La chasse aux portefeuilles est ouverte

L'ancienne ministre autrichienne des Affaires étrangères, Benita Ferrero-Waldner, vient d'être nommée au poste de commissaire européenne. 

		(photo : AFP)
L'ancienne ministre autrichienne des Affaires étrangères, Benita Ferrero-Waldner, vient d'être nommée au poste de commissaire européenne.
(photo : AFP)
La nouvelle Commission européenne entrera en fonction le 1er novembre 2004. Son président, le portugais José Manuel Durão Barroso, se trouve confronté à de nombreux défis, dont les principaux dossiers seront de mener à bien la ratification de la Constitution de l’Union et de combattre «l’euro-apathie» dont elle est victime. Diplomatie, pourparlers et négociations, qui ont lieu ces jours-ci, sont les maîtres-mots de la répartition des portefeuilles des futurs commissaires.
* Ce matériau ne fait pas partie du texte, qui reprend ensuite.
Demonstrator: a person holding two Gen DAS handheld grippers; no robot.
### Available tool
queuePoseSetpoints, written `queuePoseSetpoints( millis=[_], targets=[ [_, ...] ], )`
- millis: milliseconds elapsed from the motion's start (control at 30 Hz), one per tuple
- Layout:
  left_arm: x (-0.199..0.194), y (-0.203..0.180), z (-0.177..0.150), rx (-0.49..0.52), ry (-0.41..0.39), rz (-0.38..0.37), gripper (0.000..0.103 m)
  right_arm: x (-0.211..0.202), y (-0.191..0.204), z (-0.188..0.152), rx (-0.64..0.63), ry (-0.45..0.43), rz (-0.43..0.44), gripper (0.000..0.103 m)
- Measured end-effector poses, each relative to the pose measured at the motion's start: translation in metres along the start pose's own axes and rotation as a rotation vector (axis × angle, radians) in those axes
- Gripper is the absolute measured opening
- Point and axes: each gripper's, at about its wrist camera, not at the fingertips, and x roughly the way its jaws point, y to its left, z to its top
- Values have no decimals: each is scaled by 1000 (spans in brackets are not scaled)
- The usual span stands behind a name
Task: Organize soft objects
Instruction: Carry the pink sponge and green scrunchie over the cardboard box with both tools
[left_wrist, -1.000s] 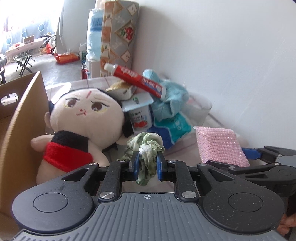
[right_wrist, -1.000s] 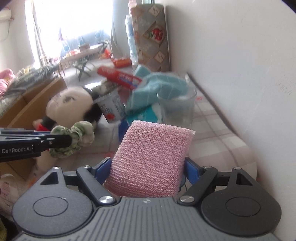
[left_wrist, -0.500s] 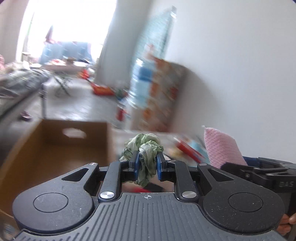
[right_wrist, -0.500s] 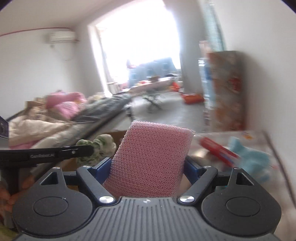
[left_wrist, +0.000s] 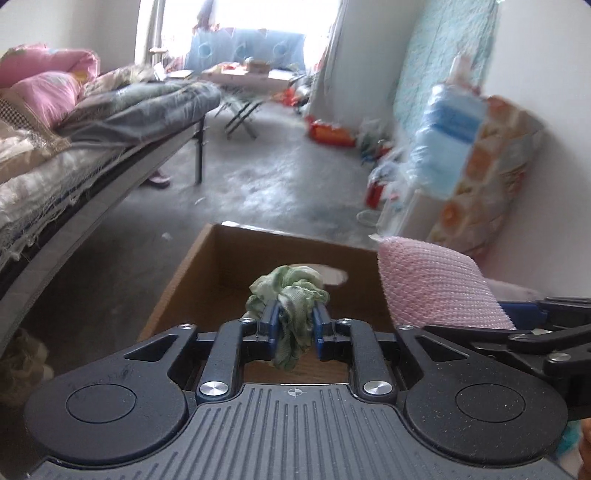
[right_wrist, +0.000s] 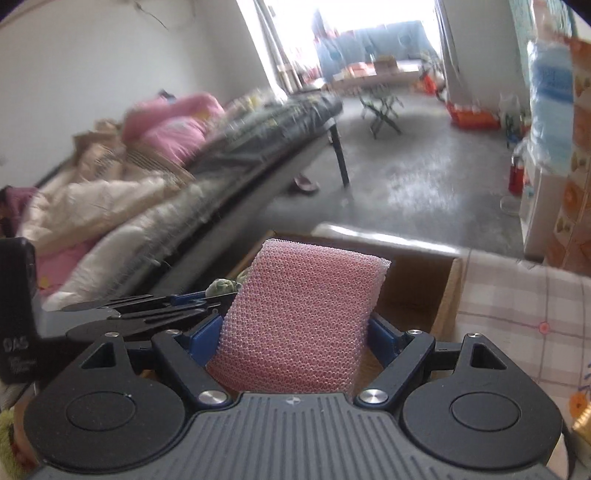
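At frame centre of the left wrist view, the left gripper (left_wrist: 294, 325) is clamped on a green scrunchie (left_wrist: 290, 295); at centre right, the right gripper (right_wrist: 295, 334) pinches a pink mesh sponge (right_wrist: 306, 317) standing upright. Directly beyond and below both lies the open cardboard box (left_wrist: 192, 280). Its visible interior holds nothing discernible, so the release is probably a short forward-down move, the left gripper appearing further over it.

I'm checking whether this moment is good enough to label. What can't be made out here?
- Cardboard box floor: in both views the gripper bodies, green scrunchie and pink sponge cover it, so its contents are unknown.
- Scrunchie in the right wrist view: only a sliver shows behind the sponge.
- Packages by the wall: motion-blurred, labels unreadable.
- Left gripper and right gripper: fingertips buried in what they hold.
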Motion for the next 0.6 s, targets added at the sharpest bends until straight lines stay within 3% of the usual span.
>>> queuePoseSetpoints(
  millis=[133, 300, 600],
  targets=[
    [39, 22, 6, -20, 97, 48, 17, 52, -24, 15, 103, 94, -27, 86],
    [59, 27, 6, -16, 153, 93, 17, 96, -39, 21, 170, 178, -40, 86],
    [82, 35, 6, -24, 188, 145, 25, 145, -38, 26, 161, 241, -93, 90]
  ],
)
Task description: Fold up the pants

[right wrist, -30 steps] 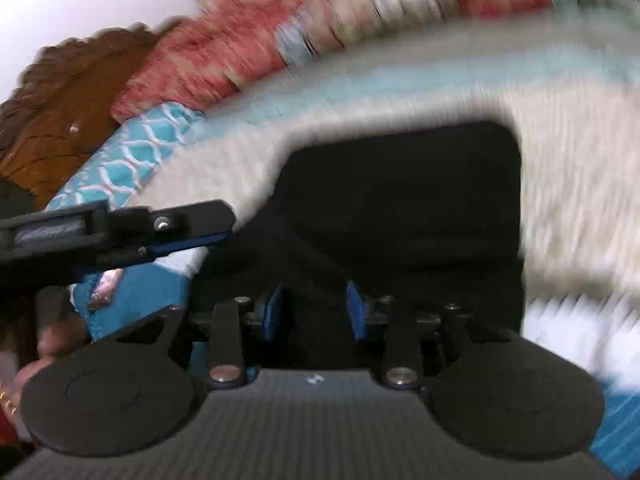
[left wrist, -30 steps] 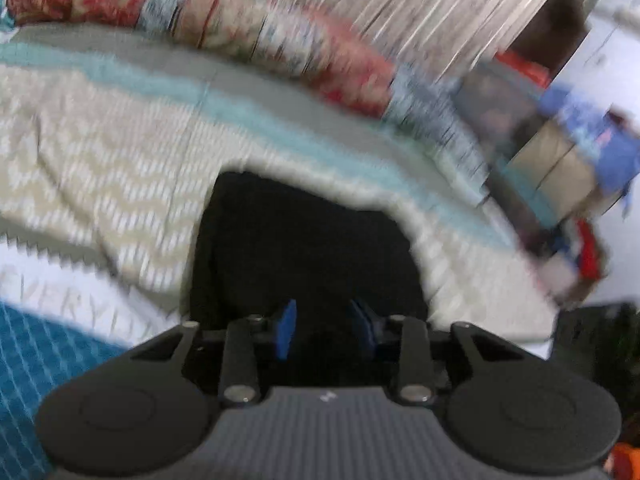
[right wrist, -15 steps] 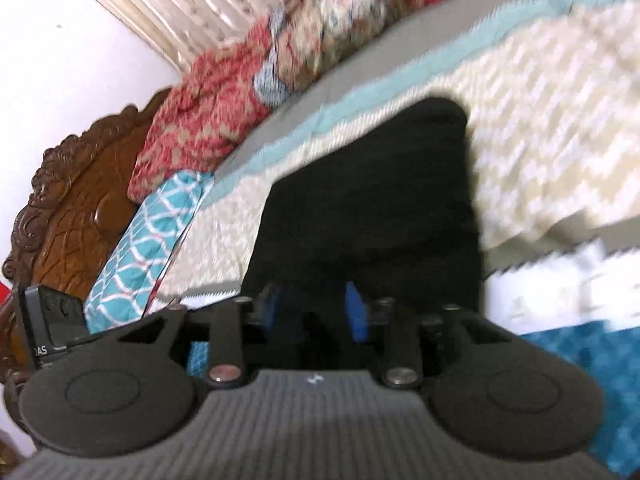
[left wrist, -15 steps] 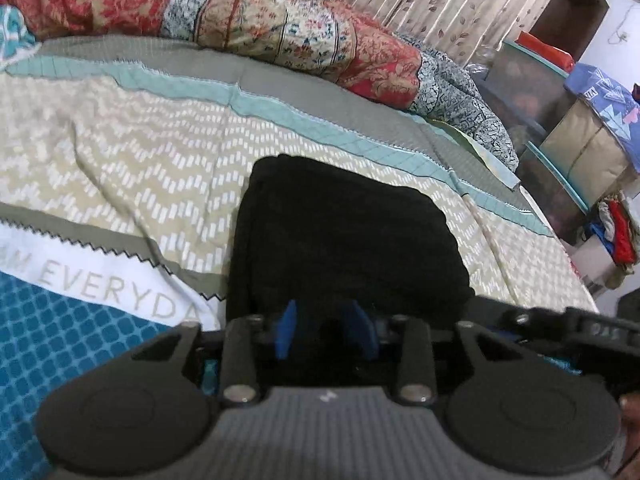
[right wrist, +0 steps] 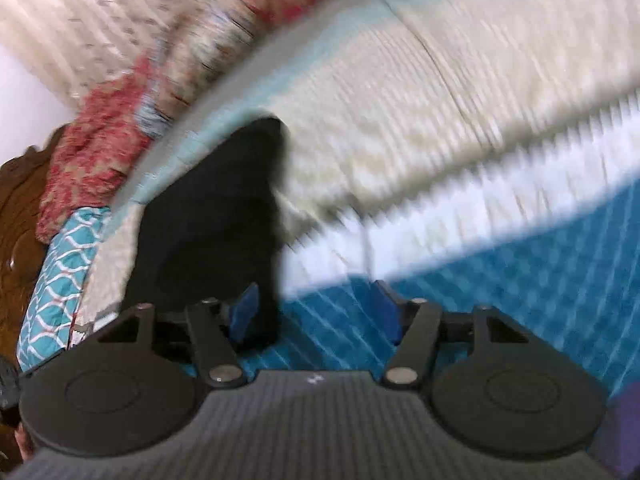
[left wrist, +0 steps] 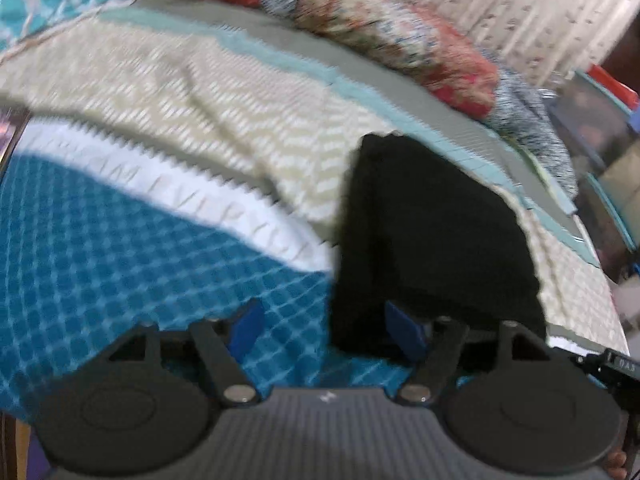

José Manuel Durão Barroso est un «aoûtien» studieux. En effet, l’ancien chef du gouvernement portugais, élu officiellement président de la Commission par le Parlement le 22 juillet dernier, doit annoncer le nom des membres de «sa commission» au plus tard le 23 août. Les membres de cette institution, au nombre de 30 depuis l’élargissement du 1er mai, ne seront plus que 25 lors de la prise de fonction le 1er novembre, soit un représentant par Etat. Une fois proposés par les Etats membres, ces hauts serviteurs de l’Europe doivent être adoubés par le Parlement début septembre. C’est au président de la Commission, jouissant de prérogatives renforcées par l’article 127 du traité de Nice, «de décider de l’organisation interne» et des responsabilités attribuées aux différents membres.

Le Portugais a déjà annoncé la couleur : «j’exercerai pleinement les pouvoirs que me confèrent le traité en ce qui concerne la répartition des portefeuilles». Il entend bien, par cela, affirmer son autorité et ne pas être soumis à quelque pression que ce soit. Mais si les intentions et la volonté sont bonnes, la tâche risque d’être plus ardue.

L’identité de tous les membres est connue depuis mardi. Les futurs membres se révèlent être plus des politiques que des techniciens. Les gouvernements ont pour la plupart réaffirmé la confiance donnée à leurs commissaires. Ainsi, Günter Verheugen (Allemagne), Joaquin Almunia (Espagne), Danuta Hübner (Pologne), Janecz Potocnik (Slovénie), Viviane Reding (Luxembourg), Margot Wallström (Suède), Marcos Kyprianou (Chypre), Dalia Grybauskaite (Lithuanie), Laszlo Kovacs (Hongrie), Siim Kallas (Estonie),  Joe Borg (Malte), Jan Figel (Slovénie), Starvos Dimas (Grèce), Oli Rehn (Finlande), Dalia Grybauskaite (Lithuanien) ou encore Jacques Barrot (France) rempilent pour un nouveau mandat.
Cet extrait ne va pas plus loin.